Just recently read The Arrival and started re-reading The Orphan’s Tales, which got me to thinking about fantasy as a genre.

There’s something powerful about being able to write stories which are cut away from our historical associations. The ability to distill ideas and symbols without having to navigate the loaded complexities of history and culture but instead write the story on your own terms. (Which is not to say that fantasy, or any genre can exist completely outside of the context of our world, there is the matter of the writer and the interpretation by readers, but you get the idea.)

Of course, this is where we see fantasy’s big split.

What passes for fantasy these days, is mostly action-adventure stories dressed up with swords and dragons.

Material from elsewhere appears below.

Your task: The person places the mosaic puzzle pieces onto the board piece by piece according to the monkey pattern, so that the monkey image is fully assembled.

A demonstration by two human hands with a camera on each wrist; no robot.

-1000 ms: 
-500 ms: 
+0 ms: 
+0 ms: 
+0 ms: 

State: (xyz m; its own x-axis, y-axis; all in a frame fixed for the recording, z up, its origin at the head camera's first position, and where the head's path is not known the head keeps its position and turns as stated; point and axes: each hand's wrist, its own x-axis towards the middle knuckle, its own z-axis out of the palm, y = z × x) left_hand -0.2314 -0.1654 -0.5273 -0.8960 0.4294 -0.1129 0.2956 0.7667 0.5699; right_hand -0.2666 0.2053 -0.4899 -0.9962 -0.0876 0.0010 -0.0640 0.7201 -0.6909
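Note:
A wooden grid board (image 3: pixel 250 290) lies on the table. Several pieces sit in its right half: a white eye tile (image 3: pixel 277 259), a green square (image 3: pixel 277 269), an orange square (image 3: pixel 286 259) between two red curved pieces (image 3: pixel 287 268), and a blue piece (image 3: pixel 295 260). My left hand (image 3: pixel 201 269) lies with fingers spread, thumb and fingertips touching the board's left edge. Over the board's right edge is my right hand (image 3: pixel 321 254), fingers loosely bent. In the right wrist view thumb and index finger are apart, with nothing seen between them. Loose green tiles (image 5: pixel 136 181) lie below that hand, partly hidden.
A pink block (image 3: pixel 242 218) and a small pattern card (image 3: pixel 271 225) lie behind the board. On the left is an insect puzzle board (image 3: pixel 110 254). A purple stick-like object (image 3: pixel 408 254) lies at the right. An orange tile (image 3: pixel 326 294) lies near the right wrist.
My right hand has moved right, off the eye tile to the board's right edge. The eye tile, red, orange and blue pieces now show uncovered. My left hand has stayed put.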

There is no symbolism- the history of the world, the gods, the monsters, the magic, all of it is explained for you. It is all literal and has a single definition, problems are understood and so is how you solve them. Even if the heroes are in danger, you’re completely safe in knowing what’s going on with the story. (The publishers also get to feel safe too, but for different reasons…)

Classic fantasy, like myths, like fairytales, like the books I linked above? Those aren’t safe. They’re about things we don’t understand, with fuzzy interpretations and while some kinds of evil are easy to identify, what you do to deal with it is not. It’s about violating boundaries- you come home and you find a wolf in a bloody nightgown trying to impersonate your grandmother.

It’s about dealing with the unknown and because it’s unknown, the mind grasps at straws for associations, interpretations, anything to get a bead on it. No wonder fantasy is aimed at children- navigating the unknown, dealing with the irrationality of human nature, these are the cliff notes kids need.

The genre’s ability to speak deeply on human nature and life is also why there’s a lot of violent protest over who gets to define what fantasy is, and who it serves. You’d imagine that something even more fictional than typical fiction would have more room for more people, but, as I said to begin with- even fantasy doesn’t get to exist outside of real world context.